DATASET EXTRACT START
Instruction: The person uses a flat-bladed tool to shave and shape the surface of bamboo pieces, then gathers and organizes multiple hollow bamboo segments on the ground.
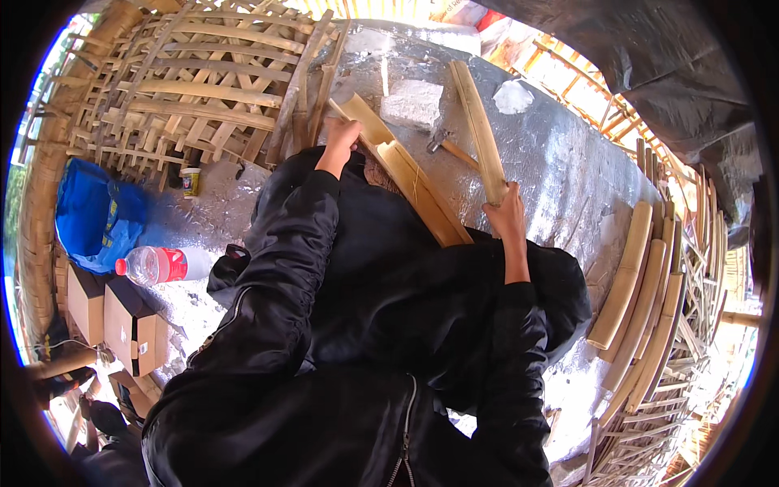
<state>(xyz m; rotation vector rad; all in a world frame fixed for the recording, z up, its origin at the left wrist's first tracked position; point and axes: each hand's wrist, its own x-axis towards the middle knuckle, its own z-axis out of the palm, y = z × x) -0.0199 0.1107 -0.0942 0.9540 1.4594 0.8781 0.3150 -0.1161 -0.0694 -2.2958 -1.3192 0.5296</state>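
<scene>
My left hand (342, 138) is closed on the upper left edge of a split bamboo half (414, 185), hollow side up, which slants from the upper left down onto my lap. Inside its channel a node wall shows. In my right hand (507, 213) is the lower end of a narrower bamboo slat (479, 122), its far end pointing up and slightly left. Between the two pieces a hammer (458, 151) lies on the grey floor, its handle partly hidden behind the slat. A pale stone block (411, 104) rests just beyond the hammer.
Several split bamboo lengths (625, 276) are stacked at right. At left are a woven bamboo panel (211, 81), a small yellow can (191, 182), a blue plastic bag (85, 211), a clear bottle (162, 265) lying down and cardboard boxes (130, 325). A dark sheet (673, 65) hangs at upper right.
</scene>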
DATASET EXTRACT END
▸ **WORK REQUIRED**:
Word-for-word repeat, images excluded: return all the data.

▸ **EXERCISE RESULT**:
Instruction: The person uses a flat-bladed tool to shave and shape the surface of bamboo pieces, then gathers and organizes multiple hollow bamboo segments on the ground.
<state>(xyz m; rotation vector rad; all in a world frame fixed for the recording, z up, its origin at the left wrist's first tracked position; point and axes: each hand's wrist, its own x-axis towards the middle knuckle, its own z-axis out of the palm, y = z × x) -0.0199 0.1107 -0.0942 0.9540 1.4594 0.8781 0.3150 -0.1161 -0.0694 -2.2958 -1.3192 0.5296</state>
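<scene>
My left hand (342, 138) is closed on the upper left edge of a split bamboo half (414, 185), hollow side up, which slants from the upper left down onto my lap. Inside its channel a node wall shows. In my right hand (507, 213) is the lower end of a narrower bamboo slat (479, 122), its far end pointing up and slightly left. Between the two pieces a hammer (458, 151) lies on the grey floor, its handle partly hidden behind the slat. A pale stone block (411, 104) rests just beyond the hammer.
Several split bamboo lengths (625, 276) are stacked at right. At left are a woven bamboo panel (211, 81), a small yellow can (191, 182), a blue plastic bag (85, 211), a clear bottle (162, 265) lying down and cardboard boxes (130, 325). A dark sheet (673, 65) hangs at upper right.
</scene>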

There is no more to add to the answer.